- [Collected material]:

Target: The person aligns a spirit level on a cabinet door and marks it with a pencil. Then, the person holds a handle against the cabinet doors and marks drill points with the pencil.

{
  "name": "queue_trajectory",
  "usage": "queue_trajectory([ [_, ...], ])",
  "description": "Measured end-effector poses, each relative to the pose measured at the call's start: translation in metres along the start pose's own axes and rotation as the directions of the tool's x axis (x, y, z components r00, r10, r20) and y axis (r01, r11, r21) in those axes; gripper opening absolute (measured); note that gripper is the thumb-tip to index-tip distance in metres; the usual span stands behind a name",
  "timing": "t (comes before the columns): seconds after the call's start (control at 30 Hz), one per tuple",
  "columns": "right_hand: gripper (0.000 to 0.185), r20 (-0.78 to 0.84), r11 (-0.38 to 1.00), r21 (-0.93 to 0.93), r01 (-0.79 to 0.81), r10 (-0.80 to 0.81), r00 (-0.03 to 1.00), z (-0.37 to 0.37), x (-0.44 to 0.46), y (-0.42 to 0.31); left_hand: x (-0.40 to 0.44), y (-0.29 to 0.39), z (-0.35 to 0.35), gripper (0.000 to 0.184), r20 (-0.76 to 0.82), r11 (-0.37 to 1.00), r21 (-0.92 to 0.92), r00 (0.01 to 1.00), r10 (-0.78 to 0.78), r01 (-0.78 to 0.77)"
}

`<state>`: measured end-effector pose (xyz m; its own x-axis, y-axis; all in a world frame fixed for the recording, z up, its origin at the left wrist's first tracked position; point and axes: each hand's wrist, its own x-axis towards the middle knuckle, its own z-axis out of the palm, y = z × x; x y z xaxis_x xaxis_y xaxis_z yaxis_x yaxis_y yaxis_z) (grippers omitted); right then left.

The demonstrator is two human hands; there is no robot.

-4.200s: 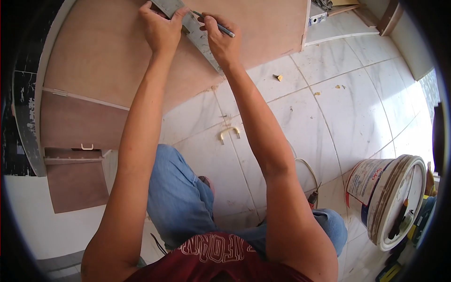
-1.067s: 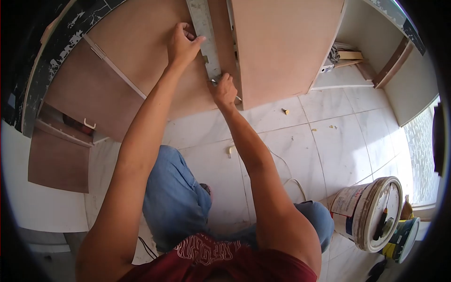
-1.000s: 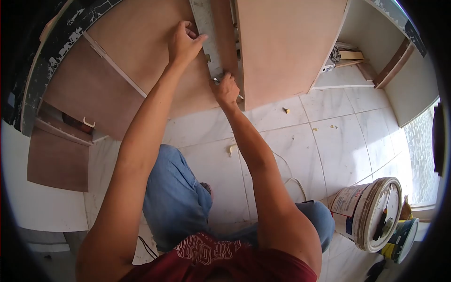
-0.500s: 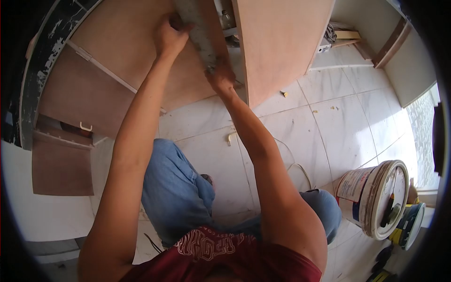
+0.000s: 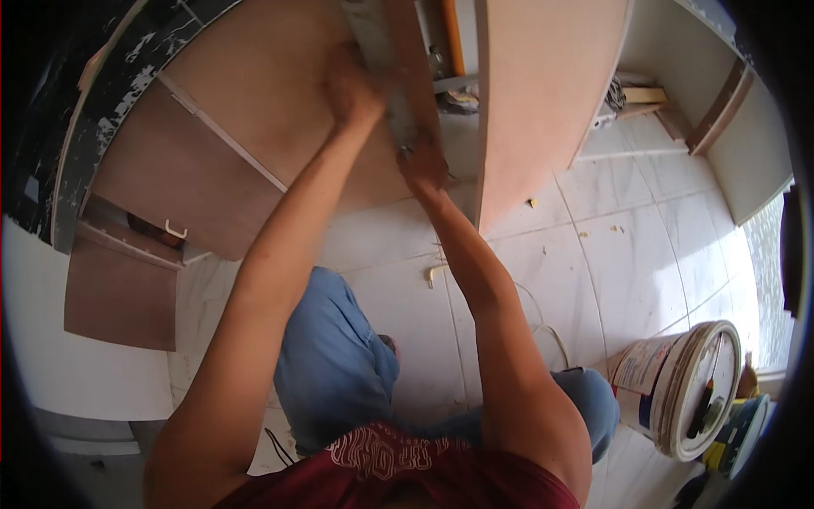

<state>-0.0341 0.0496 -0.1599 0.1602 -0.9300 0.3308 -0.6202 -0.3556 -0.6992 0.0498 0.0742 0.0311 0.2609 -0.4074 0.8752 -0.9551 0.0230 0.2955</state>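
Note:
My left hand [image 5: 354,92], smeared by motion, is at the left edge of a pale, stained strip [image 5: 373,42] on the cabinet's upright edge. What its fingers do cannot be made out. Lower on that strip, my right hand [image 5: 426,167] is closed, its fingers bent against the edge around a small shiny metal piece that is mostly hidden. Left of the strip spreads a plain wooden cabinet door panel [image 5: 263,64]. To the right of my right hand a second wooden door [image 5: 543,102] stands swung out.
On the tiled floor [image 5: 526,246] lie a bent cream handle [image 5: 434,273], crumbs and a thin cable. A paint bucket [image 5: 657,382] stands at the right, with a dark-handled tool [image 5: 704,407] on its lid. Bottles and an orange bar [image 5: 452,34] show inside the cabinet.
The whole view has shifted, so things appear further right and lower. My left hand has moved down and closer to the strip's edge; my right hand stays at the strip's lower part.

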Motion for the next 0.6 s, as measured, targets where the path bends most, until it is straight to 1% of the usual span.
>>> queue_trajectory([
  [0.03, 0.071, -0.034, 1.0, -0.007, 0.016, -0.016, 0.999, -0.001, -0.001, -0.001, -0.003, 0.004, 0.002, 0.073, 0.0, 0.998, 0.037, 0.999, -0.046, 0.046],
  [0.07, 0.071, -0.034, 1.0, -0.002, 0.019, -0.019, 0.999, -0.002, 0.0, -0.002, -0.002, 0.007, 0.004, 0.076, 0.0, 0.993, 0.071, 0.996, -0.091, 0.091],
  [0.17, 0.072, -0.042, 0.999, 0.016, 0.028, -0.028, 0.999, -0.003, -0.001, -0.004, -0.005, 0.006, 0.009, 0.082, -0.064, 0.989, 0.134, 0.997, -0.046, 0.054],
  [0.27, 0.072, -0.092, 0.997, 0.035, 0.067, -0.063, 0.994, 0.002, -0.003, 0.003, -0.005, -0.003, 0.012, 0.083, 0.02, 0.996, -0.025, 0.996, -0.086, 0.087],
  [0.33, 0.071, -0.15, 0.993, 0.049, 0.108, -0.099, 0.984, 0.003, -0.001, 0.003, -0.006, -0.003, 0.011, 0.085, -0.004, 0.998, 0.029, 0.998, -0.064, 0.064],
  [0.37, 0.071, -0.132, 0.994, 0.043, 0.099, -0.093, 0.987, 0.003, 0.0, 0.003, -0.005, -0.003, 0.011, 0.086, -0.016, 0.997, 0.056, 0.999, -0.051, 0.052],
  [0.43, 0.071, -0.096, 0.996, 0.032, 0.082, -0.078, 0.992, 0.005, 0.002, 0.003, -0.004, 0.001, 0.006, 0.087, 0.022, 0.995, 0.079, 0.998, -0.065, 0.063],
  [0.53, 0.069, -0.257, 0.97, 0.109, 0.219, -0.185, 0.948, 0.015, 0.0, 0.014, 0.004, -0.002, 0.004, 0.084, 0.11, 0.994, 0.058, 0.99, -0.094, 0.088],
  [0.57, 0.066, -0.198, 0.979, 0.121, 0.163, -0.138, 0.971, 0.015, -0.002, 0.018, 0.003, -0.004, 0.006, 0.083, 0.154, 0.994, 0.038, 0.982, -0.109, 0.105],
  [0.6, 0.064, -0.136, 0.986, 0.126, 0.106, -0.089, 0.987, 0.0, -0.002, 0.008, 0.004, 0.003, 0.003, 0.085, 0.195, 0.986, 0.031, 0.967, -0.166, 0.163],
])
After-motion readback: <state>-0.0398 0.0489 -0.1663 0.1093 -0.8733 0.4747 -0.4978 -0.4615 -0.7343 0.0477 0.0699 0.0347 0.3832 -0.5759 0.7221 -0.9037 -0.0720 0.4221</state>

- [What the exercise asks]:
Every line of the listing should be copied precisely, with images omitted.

- [Your response]:
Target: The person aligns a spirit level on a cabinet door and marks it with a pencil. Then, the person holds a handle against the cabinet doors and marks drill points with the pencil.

{
  "name": "queue_trajectory",
  "usage": "queue_trajectory([ [_, ...], ])",
  "description": "Measured end-effector poses, each relative to the pose measured at the call's start: translation in metres along the start pose's own axes and rotation as the directions of the tool's x axis (x, y, z components r00, r10, r20) and y axis (r01, r11, r21) in those axes; gripper opening absolute (measured); note that gripper is the thumb-tip to index-tip distance in metres; the usual span stands behind a name",
  "timing": "t (comes before the columns): seconds after the call's start (control at 30 Hz), one per tuple",
  "columns": "right_hand: gripper (0.000 to 0.185), r20 (-0.78 to 0.84), r11 (-0.38 to 1.00), r21 (-0.93 to 0.93), r01 (-0.79 to 0.81), r10 (-0.80 to 0.81), r00 (-0.03 to 1.00), z (-0.37 to 0.37), x (-0.44 to 0.46), y (-0.42 to 0.31); left_hand: x (-0.40 to 0.44), y (-0.29 to 0.39), z (-0.35 to 0.35), gripper (0.000 to 0.184), r20 (-0.76 to 0.82), r11 (-0.37 to 1.00), r21 (-0.92 to 0.92), r00 (0.01 to 1.00), r10 (-0.78 to 0.78), r01 (-0.78 to 0.77)"
}

`<state>`: measured end-effector pose (xyz m; its own x-axis, y-axis; all in a world frame fixed for the recording, z up, its origin at the left wrist's first tracked position; point and axes: each hand's wrist, its own x-axis towards the middle knuckle, its own z-axis out of the palm, y = z × x; x y z xaxis_x xaxis_y xaxis_z yaxis_x yaxis_y yaxis_z) (grippers omitted); right then left.

The demonstrator is two human hands; there is no robot.

-4.200s: 
-1.067s: 
-1.000s: 
-0.500s: 
+0.000s: 

<state>-0.0341 0.0496 -0.1599 0.1602 -0.9300 0.3308 -0.6202 -0.3556 -0.6992 0.0498 0.0742 0.0311 0.2609 -0.4074 0.8752 -0.9551 0.0230 0.2955</state>
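Note:
My left hand [image 5: 354,92], smeared by motion, is at the left edge of a pale, stained strip [image 5: 373,42] on the cabinet's upright edge. What its fingers do cannot be made out. Lower on that strip, my right hand [image 5: 426,167] is closed, its fingers bent against the edge around a small shiny metal piece that is mostly hidden. Left of the strip spreads a plain wooden cabinet door panel [image 5: 263,64]. To the right of my right hand a second wooden door [image 5: 543,102] stands swung out.
On the tiled floor [image 5: 526,246] lie a bent cream handle [image 5: 434,273], crumbs and a thin cable. A paint bucket [image 5: 657,382] stands at the right, with a dark-handled tool [image 5: 704,407] on its lid. Bottles and an orange bar [image 5: 452,34] show inside the cabinet.
The whole view has shifted, so things appear further right and lower. My left hand has moved down and closer to the strip's edge; my right hand stays at the strip's lower part.
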
Motion for the next 0.6 s, as measured, targets where the path bends most, until it is straight to 1% of the usual span.
>>> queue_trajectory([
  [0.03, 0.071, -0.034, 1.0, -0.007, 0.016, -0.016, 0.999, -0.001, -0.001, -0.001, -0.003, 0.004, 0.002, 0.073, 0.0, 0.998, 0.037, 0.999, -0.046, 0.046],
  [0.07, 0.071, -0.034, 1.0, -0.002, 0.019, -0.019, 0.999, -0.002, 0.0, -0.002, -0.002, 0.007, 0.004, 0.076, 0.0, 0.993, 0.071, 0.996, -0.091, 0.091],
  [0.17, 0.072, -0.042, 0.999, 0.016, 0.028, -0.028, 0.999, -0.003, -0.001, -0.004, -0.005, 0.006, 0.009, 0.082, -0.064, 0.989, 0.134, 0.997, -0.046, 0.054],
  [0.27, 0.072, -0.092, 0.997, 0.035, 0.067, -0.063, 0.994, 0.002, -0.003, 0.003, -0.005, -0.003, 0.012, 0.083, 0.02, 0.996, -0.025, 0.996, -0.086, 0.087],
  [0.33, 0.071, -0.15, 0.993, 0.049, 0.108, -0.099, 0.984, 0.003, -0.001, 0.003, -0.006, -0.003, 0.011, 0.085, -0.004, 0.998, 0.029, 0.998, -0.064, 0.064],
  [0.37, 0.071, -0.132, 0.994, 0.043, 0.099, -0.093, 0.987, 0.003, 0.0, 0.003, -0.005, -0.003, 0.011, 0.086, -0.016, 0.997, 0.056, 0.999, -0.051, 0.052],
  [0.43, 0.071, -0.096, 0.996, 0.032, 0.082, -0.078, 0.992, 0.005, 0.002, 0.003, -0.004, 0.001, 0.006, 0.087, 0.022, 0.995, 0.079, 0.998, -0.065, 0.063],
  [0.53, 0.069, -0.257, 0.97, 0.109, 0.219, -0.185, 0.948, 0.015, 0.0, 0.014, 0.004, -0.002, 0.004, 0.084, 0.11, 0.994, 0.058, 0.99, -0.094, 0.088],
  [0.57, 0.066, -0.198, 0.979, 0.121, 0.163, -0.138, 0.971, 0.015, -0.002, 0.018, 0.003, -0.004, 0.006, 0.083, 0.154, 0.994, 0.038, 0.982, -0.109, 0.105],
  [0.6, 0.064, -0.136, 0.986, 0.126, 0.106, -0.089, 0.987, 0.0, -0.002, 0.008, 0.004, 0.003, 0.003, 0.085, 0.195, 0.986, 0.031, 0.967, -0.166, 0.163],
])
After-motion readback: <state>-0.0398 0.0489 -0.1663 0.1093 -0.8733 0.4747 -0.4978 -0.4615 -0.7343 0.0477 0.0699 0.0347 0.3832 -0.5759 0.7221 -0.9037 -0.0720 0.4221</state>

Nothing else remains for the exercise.